[PROBLEM TO WORK ON]: Lines from the line with "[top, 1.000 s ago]" to the line with "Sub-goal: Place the" in the entries below, and only those, must be output exactly, with both ends included.

(Collected data)
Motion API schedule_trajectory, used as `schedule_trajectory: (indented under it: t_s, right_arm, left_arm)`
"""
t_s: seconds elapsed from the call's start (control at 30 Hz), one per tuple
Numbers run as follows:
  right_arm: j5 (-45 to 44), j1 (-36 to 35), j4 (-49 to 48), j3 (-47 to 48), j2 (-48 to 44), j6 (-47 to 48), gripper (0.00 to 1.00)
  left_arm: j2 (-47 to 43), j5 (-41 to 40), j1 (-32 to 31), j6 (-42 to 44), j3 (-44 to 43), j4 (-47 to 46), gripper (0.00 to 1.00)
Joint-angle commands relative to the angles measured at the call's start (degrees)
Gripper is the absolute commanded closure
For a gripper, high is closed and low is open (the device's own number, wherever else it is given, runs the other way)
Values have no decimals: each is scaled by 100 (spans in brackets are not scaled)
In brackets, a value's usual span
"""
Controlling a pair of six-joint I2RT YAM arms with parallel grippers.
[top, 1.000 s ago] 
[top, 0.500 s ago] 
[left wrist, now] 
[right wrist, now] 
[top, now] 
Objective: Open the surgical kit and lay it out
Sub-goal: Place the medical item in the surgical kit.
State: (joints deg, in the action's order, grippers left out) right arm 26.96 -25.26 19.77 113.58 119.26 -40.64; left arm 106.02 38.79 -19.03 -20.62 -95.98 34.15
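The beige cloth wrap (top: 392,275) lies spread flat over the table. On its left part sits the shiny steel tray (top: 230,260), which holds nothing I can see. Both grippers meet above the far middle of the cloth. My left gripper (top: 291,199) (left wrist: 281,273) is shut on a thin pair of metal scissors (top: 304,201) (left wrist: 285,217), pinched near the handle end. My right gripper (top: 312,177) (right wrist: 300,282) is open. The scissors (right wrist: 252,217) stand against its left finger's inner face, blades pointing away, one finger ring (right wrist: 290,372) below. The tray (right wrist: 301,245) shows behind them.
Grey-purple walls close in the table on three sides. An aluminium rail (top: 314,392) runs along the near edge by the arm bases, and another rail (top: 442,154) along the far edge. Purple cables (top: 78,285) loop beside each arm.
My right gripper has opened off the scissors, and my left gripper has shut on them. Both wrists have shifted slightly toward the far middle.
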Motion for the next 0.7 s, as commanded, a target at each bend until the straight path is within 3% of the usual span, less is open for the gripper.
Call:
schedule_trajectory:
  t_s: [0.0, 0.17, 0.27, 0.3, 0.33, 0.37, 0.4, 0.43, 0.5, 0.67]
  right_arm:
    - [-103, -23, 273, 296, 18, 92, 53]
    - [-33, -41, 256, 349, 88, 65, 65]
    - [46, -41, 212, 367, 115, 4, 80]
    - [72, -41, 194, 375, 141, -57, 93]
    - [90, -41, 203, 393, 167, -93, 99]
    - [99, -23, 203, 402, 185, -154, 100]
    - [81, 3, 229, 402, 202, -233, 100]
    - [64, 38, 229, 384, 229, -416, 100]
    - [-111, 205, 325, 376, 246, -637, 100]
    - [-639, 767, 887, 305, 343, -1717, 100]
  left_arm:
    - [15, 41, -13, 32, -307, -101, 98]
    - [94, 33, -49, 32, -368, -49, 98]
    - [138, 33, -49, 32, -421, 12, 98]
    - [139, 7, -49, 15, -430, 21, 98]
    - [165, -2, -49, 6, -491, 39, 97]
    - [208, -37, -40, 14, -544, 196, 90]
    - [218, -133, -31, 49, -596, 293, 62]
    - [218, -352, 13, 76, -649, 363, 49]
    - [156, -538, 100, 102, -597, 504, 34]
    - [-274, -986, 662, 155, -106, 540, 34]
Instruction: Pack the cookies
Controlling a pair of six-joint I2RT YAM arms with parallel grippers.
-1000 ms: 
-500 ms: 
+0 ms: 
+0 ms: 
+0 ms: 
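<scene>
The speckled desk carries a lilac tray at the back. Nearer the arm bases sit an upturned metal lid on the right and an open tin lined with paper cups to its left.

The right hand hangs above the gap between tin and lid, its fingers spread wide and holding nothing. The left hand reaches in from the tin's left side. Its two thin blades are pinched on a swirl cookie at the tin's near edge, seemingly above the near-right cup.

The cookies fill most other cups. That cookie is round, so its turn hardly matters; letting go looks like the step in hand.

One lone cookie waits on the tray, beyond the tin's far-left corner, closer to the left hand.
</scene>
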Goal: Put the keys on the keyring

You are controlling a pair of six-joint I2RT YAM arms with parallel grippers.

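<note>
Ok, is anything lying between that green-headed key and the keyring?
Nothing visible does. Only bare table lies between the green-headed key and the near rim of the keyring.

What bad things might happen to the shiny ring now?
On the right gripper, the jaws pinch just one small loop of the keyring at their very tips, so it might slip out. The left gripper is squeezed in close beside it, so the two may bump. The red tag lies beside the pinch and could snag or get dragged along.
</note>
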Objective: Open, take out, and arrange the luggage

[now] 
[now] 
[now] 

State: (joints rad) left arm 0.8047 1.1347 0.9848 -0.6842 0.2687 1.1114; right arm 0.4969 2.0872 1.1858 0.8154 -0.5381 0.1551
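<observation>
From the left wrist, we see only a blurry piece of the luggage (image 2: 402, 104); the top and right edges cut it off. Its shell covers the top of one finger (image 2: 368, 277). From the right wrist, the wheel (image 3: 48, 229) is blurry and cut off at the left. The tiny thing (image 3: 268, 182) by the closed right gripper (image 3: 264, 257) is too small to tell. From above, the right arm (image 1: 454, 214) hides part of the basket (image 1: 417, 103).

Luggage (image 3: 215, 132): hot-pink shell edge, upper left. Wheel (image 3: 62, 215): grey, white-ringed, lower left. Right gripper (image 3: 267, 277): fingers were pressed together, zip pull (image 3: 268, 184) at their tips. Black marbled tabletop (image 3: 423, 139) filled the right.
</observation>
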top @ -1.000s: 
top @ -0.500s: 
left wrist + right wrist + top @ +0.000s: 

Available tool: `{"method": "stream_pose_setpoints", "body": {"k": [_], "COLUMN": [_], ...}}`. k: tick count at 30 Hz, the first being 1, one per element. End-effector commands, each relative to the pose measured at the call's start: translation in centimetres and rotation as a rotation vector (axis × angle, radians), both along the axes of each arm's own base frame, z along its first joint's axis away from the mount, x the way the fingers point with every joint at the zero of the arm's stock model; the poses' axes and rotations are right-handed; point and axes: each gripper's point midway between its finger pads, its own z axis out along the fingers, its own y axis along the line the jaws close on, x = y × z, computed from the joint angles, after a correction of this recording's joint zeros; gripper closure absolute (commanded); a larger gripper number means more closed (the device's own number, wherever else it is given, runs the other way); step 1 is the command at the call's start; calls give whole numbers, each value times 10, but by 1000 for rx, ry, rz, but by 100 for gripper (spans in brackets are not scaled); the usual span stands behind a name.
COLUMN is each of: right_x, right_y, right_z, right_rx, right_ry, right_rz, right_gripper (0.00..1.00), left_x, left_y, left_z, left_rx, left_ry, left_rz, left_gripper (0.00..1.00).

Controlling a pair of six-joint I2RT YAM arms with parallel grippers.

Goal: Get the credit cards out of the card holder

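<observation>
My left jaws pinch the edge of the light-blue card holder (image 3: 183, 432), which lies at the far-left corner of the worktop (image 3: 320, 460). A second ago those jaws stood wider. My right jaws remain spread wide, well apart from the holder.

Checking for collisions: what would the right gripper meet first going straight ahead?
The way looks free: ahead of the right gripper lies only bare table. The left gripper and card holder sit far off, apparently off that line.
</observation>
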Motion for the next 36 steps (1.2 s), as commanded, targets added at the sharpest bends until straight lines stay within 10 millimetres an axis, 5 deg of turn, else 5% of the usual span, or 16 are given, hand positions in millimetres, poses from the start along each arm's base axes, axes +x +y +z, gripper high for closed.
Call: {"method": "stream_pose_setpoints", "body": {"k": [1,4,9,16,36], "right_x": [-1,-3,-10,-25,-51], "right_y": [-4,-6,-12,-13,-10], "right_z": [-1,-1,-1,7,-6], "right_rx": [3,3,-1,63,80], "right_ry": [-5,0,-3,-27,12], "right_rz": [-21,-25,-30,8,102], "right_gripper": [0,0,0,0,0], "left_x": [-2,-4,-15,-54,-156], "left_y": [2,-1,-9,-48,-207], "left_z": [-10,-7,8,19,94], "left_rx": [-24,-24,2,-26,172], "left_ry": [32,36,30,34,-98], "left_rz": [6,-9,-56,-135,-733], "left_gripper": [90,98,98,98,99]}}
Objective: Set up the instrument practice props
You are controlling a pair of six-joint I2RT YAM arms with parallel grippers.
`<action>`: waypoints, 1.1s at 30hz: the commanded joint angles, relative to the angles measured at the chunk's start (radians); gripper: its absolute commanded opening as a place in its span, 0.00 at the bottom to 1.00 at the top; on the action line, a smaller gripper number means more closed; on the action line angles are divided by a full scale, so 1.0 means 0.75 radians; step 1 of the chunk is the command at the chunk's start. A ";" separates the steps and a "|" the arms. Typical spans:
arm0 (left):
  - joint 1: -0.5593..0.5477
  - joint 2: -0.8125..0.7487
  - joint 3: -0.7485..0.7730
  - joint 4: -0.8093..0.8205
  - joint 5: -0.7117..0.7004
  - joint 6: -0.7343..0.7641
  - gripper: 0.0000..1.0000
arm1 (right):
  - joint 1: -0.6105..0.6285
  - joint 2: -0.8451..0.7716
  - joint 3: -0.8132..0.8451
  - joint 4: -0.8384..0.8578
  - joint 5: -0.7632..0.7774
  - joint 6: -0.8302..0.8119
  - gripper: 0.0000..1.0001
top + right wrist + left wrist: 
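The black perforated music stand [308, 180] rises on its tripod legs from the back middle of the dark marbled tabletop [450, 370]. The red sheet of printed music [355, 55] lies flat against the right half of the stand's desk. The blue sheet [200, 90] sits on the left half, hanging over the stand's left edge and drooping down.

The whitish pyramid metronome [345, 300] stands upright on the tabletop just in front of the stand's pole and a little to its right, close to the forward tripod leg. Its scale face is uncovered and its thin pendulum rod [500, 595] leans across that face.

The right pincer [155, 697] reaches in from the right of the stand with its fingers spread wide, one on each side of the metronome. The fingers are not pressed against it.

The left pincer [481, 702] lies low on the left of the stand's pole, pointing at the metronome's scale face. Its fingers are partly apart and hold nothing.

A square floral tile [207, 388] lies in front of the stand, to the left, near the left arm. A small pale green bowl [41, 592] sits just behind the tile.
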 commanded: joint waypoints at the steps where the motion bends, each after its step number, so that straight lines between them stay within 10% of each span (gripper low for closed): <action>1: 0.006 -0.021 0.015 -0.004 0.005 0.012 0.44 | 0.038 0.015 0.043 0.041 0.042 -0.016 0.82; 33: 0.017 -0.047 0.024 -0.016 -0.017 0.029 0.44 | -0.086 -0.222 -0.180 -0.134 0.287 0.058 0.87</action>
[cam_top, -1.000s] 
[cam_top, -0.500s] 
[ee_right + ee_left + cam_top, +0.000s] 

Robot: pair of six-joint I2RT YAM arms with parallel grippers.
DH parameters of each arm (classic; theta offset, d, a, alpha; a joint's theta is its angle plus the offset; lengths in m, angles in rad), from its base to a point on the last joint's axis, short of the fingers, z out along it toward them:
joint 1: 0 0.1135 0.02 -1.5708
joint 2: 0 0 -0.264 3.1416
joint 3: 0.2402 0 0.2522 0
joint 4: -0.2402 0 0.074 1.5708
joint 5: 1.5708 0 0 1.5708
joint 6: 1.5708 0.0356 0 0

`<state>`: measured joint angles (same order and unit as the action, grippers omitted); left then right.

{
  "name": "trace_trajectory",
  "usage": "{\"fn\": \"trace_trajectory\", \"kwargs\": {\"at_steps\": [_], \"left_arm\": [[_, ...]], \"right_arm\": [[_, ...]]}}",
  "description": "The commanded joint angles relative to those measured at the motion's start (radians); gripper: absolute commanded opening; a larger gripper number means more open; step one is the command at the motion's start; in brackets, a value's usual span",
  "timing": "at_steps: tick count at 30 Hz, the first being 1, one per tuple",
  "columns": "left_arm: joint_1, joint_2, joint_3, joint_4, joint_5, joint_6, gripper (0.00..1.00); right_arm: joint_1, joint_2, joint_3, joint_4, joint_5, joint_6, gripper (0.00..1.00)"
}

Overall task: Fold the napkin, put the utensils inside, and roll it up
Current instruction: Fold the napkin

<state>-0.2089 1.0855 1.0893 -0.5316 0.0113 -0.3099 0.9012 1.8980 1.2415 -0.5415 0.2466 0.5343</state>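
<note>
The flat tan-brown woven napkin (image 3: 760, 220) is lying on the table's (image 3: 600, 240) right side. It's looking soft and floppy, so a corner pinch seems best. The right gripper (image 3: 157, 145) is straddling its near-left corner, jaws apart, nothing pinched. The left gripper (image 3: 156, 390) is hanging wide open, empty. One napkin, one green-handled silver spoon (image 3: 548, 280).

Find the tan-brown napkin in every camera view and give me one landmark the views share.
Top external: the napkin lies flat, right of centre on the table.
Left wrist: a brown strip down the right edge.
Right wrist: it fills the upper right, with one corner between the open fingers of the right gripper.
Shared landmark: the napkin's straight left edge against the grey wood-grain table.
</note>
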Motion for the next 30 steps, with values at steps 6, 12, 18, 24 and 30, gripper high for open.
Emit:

[ANSWER SPACE]:
[top, 1.000 s ago] 
[top, 0.500 s ago] 
[left wrist, now] 
[right wrist, now] 
[top, now] 
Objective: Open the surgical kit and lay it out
Sub-goal: Place the medical item in the surgical kit.

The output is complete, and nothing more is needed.